Intermediate

Knowledge Base

Ingest FAQ documents, help articles, and past support tickets into a Qdrant vector store. Build the retrieval layer that powers the bot's answers.

Document Ingestion Pipeline

# app/knowledge/ingester.py
import logging
from pathlib import Path
from langchain_community.document_loaders import TextLoader, CSVLoader
from langchain.text_splitter import RecursiveCharacterTextSplitter
from langchain_openai import OpenAIEmbeddings
from qdrant_client import QdrantClient
from qdrant_client.models import Distance, VectorParams, PointStruct
import uuid

logger = logging.getLogger(__name__)


class KnowledgeIngester:
    def __init__(self, settings):
        self.embeddings = OpenAIEmbeddings(
            api_key=settings.openai_api_key,
            model="text-embedding-3-small",
        )
        self.client = QdrantClient(host=settings.qdrant_host, port=settings.qdrant_port)
        self.collection = "support_knowledge"
        self.splitter = RecursiveCharacterTextSplitter(
            chunk_size=500, chunk_overlap=50,
            separators=["\n\n", "\n", ". ", " "],
        )
        self._ensure_collection()

    def _ensure_collection(self):
        collections = [c.name for c in self.client.get_collections().collections]
        if self.collection not in collections:
            self.client.create_collection(
                self.collection,
                vectors_config=VectorParams(size=1536, distance=Distance.COSINE),
            )

    def ingest_directory(self, dir_path: str) -> int:
        path = Path(dir_path)
        total = 0
        for file in path.glob("**/*"):
            if file.suffix in {".txt", ".md"}:
                docs = TextLoader(str(file)).load()
            elif file.suffix == ".csv":
                docs = CSVLoader(str(file)).load()
            else:
                continue
            chunks = self.splitter.split_documents(docs)
            self._store_chunks(chunks, source=file.name)
            total += len(chunks)
        logger.info(f"Ingested {total} chunks from {dir_path}")
        return total

    def ingest_faq(self, faq_pairs: list[dict]) -> int:
        points = []
        for faq in faq_pairs:
            text = f"Q: {faq['question']}\nA: {faq['answer']}"
            embedding = self.embeddings.embed_query(text)
            points.append(PointStruct(
                id=str(uuid.uuid4()),
                vector=embedding,
                payload={"text": text, "source": "faq",
                         "question": faq["question"], "answer": faq["answer"]},
            ))
        self.client.upsert(self.collection, points)
        return len(points)

    def _store_chunks(self, chunks, source=""):
        points = []
        texts = [c.page_content for c in chunks]
        embeddings = self.embeddings.embed_documents(texts)
        for chunk, emb in zip(chunks, embeddings):
            points.append(PointStruct(
                id=str(uuid.uuid4()), vector=emb,
                payload={"text": chunk.page_content, "source": source,
                         "metadata": chunk.metadata},
            ))
        self.client.upsert(self.collection, points)

Retriever

# app/knowledge/retriever.py
class KnowledgeRetriever:
    def __init__(self, settings):
        self.embeddings = OpenAIEmbeddings(api_key=settings.openai_api_key, model="text-embedding-3-small")
        self.client = QdrantClient(host=settings.qdrant_host, port=settings.qdrant_port)
        self.collection = "support_knowledge"

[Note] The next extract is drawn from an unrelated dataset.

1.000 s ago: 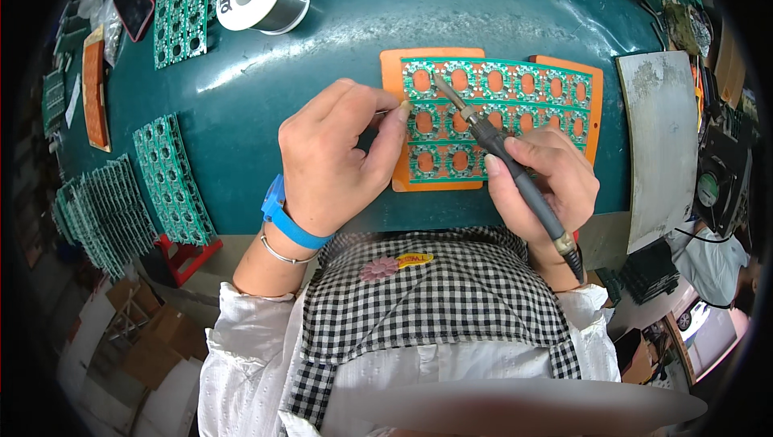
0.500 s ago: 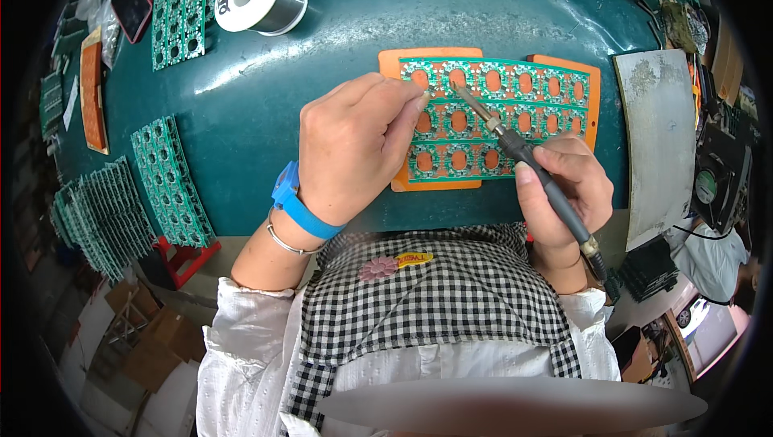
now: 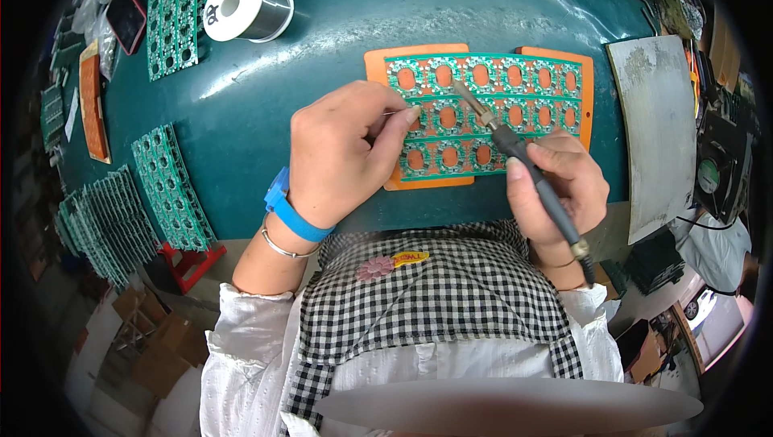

    def search(self, query: str, top_k: int = 5) -> list[dict]:
        embedding = self.embeddings.embed_query(query)
        results = self.client.search(self.collection, query_vector=embedding, limit=top_k)
        return [{"text": r.payload["text"], "score": r.score, "source": r.payload.get("source", "")} for r in results]
💡
FAQ pairs are gold: Pre-formatted Q&A pairs have the highest retrieval accuracy because the question matches user queries directly. Always prioritize ingesting your existing FAQ before general documentation.

Key Takeaways

  • Chunk size of 500 characters balances context richness with retrieval precision.
  • FAQ pairs as Q&A format produce the best retrieval matches for common questions.
  • The ingestion pipeline handles text, markdown, and CSV files from a directory.